**Work to complete**
Give back the records in full, with every line exactly as it was.

=====

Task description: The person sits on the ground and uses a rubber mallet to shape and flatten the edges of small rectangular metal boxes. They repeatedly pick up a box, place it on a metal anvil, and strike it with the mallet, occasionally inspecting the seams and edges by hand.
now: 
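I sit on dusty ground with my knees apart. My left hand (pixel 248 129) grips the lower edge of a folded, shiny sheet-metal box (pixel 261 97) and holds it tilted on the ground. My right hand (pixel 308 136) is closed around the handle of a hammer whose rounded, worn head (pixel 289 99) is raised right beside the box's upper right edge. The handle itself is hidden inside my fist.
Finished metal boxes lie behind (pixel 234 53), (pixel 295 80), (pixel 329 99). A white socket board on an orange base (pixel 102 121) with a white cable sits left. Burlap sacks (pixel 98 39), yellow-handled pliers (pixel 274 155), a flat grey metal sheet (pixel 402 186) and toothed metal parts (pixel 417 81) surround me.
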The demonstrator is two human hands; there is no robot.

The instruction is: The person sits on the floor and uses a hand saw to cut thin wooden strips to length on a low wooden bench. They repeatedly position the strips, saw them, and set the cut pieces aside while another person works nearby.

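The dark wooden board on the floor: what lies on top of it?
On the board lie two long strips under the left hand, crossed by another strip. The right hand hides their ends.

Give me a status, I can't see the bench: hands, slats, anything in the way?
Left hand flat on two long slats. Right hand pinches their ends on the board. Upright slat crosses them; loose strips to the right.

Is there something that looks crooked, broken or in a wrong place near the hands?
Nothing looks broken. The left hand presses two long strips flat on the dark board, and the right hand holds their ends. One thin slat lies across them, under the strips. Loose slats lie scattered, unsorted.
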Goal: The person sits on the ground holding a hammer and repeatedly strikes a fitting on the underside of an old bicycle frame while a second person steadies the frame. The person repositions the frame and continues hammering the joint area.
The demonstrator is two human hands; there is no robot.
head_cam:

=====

**Answer to this exercise**
Task description: The person sits on the ground and uses a rubber mallet to shape and flatten the edges of small rectangular metal boxes. They repeatedly pick up a box, place it on a metal anvil, and strike it with the mallet, occasionally inspecting the seams and edges by hand.
now: 
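I sit on dusty ground with my knees apart. My left hand (pixel 248 129) grips the lower edge of a folded, shiny sheet-metal box (pixel 261 97) and holds it tilted on the ground. My right hand (pixel 308 136) is closed around the handle of a hammer whose rounded, worn head (pixel 289 99) is raised right beside the box's upper right edge. The handle itself is hidden inside my fist.
Finished metal boxes lie behind (pixel 234 53), (pixel 295 80), (pixel 329 99). A white socket board on an orange base (pixel 102 121) with a white cable sits left. Burlap sacks (pixel 98 39), yellow-handled pliers (pixel 274 155), a flat grey metal sheet (pixel 402 186) and toothed metal parts (pixel 417 81) surround me.
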The demonstrator is two human hands; there is no robot.

The instruction is: The person sits on the floor and uses a hand saw to cut thin wooden strips to length on a low wooden bench. They repeatedly position the strips, saw them, and set the cut pieces aside while another person works nearby.

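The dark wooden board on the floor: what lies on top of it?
On the board lie two long strips under the left hand, crossed by another strip. The right hand hides their ends.

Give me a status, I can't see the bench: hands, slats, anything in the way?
Left hand flat on two long slats. Right hand pinches their ends on the board. Upright slat crosses them; loose strips to the right.

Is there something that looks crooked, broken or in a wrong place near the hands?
Nothing looks broken. The left hand presses two long strips flat on the dark board, and the right hand holds their ends. One thin slat lies across them, under the strips. Loose slats lie scattered, unsorted.
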Goal: The person sits on the ground holding a hammer and repeatedly strikes a fitting on the underside of an old bicycle frame while a second person steadies the frame. The person repositions the frame and continues hammering the joint area.
The demonstrator is two human hands; there is no robot.
head_cam:

The response to this exercise is finished.